Student shall be an employee of the Customer, unless written approval received from GE prior to scheduling the training.

The Customer Support Manager, in conjunction with appropriate GE Training representatives, will be available to conduct a review session with Customer to schedule required training.

B.   Training Location

Unless arranged otherwise with GE concurrence, training shall be provided by GE in English at one or more of the GE designated facilities identified in the training catalog.

If an alternate site is desired, GE will furnish a quotation with following minimum conditions that must be met in order to deliver “equivalent” training at the alternate site.

1.       Customer will be responsible for providing acceptable classroom space and equipment – including engines, special tools, and hand tools required to conduct the training.

2.       Customer will pay GE’s travel and living charges for each GE instructor for each calendar day, or fraction thereof, such instructor is away from GE’s designated facility, including travel time and administrative fees.

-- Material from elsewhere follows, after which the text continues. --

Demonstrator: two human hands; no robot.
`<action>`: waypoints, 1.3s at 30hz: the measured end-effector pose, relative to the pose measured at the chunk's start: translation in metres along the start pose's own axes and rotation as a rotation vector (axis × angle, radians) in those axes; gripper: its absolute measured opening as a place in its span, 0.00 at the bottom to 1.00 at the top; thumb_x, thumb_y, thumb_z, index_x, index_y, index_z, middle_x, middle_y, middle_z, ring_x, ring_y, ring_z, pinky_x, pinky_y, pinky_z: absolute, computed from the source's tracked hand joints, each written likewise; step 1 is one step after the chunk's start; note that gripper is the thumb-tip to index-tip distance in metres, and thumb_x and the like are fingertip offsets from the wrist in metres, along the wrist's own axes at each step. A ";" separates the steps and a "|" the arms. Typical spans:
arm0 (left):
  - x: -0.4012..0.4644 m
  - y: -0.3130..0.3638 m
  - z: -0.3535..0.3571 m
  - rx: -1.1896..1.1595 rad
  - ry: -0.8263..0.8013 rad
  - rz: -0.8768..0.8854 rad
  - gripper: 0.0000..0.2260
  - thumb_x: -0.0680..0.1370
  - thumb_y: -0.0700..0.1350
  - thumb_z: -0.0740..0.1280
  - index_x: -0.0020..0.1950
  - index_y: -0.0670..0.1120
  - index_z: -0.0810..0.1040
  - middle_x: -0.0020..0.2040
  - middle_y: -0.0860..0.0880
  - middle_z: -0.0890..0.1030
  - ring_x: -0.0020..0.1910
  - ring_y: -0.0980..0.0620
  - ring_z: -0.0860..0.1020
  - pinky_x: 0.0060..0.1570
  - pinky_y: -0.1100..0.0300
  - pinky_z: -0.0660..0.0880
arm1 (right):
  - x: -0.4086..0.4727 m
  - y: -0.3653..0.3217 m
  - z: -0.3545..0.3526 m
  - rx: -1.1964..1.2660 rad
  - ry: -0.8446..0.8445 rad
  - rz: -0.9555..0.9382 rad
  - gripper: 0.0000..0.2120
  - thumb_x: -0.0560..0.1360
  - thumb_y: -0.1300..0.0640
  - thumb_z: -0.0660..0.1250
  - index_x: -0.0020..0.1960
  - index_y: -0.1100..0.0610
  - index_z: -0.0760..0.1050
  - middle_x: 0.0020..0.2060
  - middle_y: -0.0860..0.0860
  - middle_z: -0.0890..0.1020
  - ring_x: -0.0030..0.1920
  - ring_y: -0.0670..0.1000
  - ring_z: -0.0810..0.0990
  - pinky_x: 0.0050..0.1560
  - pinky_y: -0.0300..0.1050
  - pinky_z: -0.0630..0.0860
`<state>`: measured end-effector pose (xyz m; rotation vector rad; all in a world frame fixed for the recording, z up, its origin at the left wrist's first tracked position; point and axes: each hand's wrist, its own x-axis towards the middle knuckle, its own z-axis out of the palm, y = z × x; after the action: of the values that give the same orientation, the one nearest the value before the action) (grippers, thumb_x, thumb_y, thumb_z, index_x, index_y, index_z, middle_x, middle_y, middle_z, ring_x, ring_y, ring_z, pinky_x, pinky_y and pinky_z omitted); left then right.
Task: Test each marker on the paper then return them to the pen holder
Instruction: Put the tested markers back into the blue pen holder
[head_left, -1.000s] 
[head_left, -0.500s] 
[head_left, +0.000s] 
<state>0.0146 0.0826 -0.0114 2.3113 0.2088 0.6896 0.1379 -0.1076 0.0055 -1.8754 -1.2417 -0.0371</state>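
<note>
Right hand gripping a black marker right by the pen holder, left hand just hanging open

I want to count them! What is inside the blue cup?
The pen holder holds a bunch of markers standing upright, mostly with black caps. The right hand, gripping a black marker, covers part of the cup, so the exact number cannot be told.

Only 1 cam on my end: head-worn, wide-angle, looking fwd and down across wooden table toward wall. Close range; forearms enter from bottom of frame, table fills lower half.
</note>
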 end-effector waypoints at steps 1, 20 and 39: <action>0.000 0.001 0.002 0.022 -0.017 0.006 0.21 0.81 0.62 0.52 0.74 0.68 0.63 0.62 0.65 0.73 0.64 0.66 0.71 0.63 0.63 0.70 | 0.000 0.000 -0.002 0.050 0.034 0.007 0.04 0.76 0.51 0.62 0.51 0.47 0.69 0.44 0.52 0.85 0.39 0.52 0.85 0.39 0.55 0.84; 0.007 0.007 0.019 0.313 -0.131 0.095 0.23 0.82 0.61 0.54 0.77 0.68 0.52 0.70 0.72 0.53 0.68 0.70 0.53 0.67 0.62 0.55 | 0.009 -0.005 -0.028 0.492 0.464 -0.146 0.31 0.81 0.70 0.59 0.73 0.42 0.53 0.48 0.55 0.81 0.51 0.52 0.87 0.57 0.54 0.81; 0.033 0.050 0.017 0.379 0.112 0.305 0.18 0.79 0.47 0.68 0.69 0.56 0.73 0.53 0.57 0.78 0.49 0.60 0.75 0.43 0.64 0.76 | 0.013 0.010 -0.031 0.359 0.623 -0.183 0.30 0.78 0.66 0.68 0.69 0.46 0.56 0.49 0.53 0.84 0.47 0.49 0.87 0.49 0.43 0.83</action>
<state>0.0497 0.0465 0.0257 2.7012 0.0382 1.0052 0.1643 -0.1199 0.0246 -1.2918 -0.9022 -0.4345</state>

3.       Customer will pay for round-trip transportation for GE’s instructors and shipment of training materials between the designated facility and such alternate training site.

C.  Customer Responsibility

During engine maintenance training at any of the GE designated facilities, Customer shall be responsible for its personnel’s typical expenses such as:

     Air and ground transportation expenses

     Lodging (hotel accommodations)

     Meals

     All Medical – physicians, medication, emergencies, etc.

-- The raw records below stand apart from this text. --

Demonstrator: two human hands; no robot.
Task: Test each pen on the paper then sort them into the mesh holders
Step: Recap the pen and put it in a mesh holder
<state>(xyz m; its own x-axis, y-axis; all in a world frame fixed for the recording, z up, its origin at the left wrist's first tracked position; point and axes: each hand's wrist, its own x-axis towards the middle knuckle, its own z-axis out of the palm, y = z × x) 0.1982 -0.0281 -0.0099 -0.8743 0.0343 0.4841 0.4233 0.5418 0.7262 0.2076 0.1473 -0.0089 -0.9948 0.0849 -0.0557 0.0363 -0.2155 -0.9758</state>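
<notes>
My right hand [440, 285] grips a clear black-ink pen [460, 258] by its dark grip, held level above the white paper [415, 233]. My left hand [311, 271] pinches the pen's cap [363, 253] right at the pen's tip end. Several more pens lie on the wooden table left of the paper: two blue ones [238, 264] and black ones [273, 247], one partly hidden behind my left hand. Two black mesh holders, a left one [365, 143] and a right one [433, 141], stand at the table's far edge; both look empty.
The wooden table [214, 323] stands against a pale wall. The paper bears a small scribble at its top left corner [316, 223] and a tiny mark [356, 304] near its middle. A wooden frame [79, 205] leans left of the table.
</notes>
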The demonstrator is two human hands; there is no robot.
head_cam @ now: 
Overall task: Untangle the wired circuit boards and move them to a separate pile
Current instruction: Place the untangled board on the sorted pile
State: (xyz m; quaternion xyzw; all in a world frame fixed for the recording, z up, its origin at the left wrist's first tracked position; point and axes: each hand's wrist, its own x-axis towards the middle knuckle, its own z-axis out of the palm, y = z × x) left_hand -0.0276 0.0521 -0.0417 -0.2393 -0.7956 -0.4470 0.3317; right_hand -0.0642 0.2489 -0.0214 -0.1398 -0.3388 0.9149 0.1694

     Other various and sundry expenses (visits to other businesses, entertainment, etc.).

Customer will be responsible for shipping costs of training materials in all cases.

7.   Notices.  All notices under, or in connection with, this Letter Agreement will be given in writing by means of an overnight courier service or facsimile transmission, with a copy by e-mail, to the respective addresses or facsimile numbers given below or such other address or facsimile number as the recipient may have notified to the sender in writing.  Any notice is deemed given when received by the recipient (or if receipt is refused by the recipient, when so refused).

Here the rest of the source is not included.